C’était encore une journée de perdue et de nouveaux risques à courir. Nous regagnâmes le port d’embarquement, où nous jetâmes l’ancre à sept heures du soir, le samedi. Nous reprîmes donc assez tristes le chemin de la cabane ; car nous n’avions plus de provisions. Depuis plusieurs jours déjà nos camarades nous nourrissaient ; et nous avions bien compté ne revenir que le lundi, mais avec suffisamment d’approvisionnements pour rendre ce que nous leur devions et nous nourrir pendant une autre quinzaine au moins. Nous n’en fûmes cependant pas plus mal reçus pour ne rien apporter, et le dimanche se passa, comme tous les autres que nous avons passés dans le bois, à partager notre temps entre la prière, la lecture et les conversations sur la patrie absente.

Le lundi nous repartîmes pour Sydney, par le plus beau temps du monde. Notre cargaison, pour avoir bu l’eau de la rivière Paramata, subit une baisse de douze sous par mille, à laquelle il fallut bien se soumettre dans la vente que nous en fîmes le même jour. Le produit de notre cargaison nous mit en état de payer toutes nos redevances et d’acheter des provisions pour seize à dix-huit jours ; mais nous ne pûmes faire d’autres emplettes que celle de deux pantalons de bouragan, un pour mon associé, l’autre pour moi.

Ainsi donc notre travail, si dur qu’il fût, suffisait à nous nourrir, et voilà tout.
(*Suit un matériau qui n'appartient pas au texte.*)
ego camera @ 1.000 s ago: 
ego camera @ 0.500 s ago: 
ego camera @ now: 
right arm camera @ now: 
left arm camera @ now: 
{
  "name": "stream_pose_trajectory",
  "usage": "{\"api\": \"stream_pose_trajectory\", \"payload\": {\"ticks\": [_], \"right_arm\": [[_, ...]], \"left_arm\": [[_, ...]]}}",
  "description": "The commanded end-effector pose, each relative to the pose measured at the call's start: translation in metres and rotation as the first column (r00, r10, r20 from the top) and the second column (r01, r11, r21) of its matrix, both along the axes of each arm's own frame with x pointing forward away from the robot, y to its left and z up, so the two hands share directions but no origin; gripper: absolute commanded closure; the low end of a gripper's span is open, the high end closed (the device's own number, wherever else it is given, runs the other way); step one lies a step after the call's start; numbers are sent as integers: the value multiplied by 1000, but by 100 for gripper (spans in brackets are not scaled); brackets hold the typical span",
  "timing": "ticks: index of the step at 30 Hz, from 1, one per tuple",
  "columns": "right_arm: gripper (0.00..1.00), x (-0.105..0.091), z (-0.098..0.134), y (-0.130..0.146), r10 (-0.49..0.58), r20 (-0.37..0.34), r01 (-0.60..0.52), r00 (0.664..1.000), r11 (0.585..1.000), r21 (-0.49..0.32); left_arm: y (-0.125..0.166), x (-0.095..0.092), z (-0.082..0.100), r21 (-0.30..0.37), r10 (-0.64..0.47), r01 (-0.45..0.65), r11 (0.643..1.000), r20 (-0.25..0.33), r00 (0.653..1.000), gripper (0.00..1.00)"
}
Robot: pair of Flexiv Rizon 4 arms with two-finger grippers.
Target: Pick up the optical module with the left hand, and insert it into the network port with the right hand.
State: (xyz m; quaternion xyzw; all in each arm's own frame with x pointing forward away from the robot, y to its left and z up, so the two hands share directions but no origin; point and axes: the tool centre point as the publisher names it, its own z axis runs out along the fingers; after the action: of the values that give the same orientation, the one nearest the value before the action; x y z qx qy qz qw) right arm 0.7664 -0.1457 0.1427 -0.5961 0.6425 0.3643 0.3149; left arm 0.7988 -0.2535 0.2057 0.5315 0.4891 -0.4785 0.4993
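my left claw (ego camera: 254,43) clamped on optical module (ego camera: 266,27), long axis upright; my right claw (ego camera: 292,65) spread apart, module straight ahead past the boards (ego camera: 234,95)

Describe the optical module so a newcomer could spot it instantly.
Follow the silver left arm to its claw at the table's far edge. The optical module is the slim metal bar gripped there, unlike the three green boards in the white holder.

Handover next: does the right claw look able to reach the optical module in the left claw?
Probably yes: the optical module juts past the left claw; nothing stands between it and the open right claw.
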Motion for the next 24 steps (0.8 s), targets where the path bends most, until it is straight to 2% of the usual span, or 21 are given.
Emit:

Bientôt mon associé fut presque sans habits et ma garde-robe ne valait guère mieux que la sienne : cependant, je pouvais encore me montrer à Sydney dans mes hardes, tandis qu’il y eut un temps où mon pauvre associé, lui, était obligé d’emprunter de nos camarades, dont le travail était plus lucratif, certains articles d’habillement, entre autres une chemise ; car, en toilette de chantier, il n’avait qu’un justaucorps de laine et pour tout chapeau un petit bonnet de laine rouge. Il ne faut pas demander si notre peau se bronzait, exposés, comme nous l’étions, aux ardeurs du soleil australien.